Why do Van der Waals forces hold molecules together?

1 Answer
Nov 22, 2017

Because they occur in such large numbers, albeit for only very short amounts of time, their effect is great.


Van der Waals forces are very weak intermolecular bonds that occur as a result of rapid changes in electron density within a molecule.

Within a molecule, even if there is no overall charge or 'dipole' associated with it, the exact electron distribution will not be perfectly symmetrical and equal across the whole molecule continually. When, for example, electron density shifts from one area of a molecule to another, the original area will end up exhibiting a VERY slight positive charge effect (this is due to to the electron (negative) density moving away from it).

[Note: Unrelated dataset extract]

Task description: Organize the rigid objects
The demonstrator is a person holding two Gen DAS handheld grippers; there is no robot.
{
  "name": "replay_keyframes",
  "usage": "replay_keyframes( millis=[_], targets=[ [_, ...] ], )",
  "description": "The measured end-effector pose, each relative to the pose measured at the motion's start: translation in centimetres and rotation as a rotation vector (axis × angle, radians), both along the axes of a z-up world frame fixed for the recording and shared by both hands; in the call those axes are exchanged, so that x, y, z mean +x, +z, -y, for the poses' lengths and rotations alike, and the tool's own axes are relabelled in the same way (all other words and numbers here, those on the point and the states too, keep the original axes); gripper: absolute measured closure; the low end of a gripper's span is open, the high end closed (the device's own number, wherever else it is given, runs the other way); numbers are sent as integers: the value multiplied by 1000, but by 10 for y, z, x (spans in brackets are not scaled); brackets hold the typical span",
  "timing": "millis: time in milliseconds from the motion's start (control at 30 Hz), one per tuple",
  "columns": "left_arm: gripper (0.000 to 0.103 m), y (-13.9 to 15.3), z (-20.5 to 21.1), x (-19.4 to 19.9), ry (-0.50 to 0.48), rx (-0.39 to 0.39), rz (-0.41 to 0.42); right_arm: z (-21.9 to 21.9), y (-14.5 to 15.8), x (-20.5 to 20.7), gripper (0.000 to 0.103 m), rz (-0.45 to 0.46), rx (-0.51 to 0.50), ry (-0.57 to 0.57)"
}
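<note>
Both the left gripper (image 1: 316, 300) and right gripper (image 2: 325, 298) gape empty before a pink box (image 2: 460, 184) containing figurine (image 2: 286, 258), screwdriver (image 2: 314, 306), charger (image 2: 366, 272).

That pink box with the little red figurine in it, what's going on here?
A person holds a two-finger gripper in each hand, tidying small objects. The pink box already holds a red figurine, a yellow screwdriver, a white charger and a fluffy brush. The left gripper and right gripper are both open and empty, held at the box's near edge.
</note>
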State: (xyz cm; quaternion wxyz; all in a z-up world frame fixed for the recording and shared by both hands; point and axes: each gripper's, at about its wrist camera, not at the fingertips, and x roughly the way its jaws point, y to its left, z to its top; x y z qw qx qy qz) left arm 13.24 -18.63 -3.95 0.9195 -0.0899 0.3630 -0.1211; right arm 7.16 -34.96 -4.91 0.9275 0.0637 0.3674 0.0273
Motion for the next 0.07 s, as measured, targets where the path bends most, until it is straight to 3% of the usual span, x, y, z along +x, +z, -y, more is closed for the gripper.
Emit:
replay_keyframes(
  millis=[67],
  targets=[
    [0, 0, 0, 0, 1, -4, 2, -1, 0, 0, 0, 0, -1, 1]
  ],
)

At this brief, almost instantaneous, moment the molecule (lets say 1) has an area of slight negative density and as a result an area of slightly positive density. Now imagine another molecule (2) which also has an area of slight negative density and slight positive density neighbours this original molecule, the area of negative density of molecule 1 will experience attraction to the slightly positive density of molecule 2 and thus the molecules will be 'held' together for that brief moment until their respective electron densities change.


The actual interaction is momentary - it does not last very long AT ALL. However, as interactions are occurring and vanishing all the time across millions of molecules in a substance, the effect is that of constant bonding between molecules.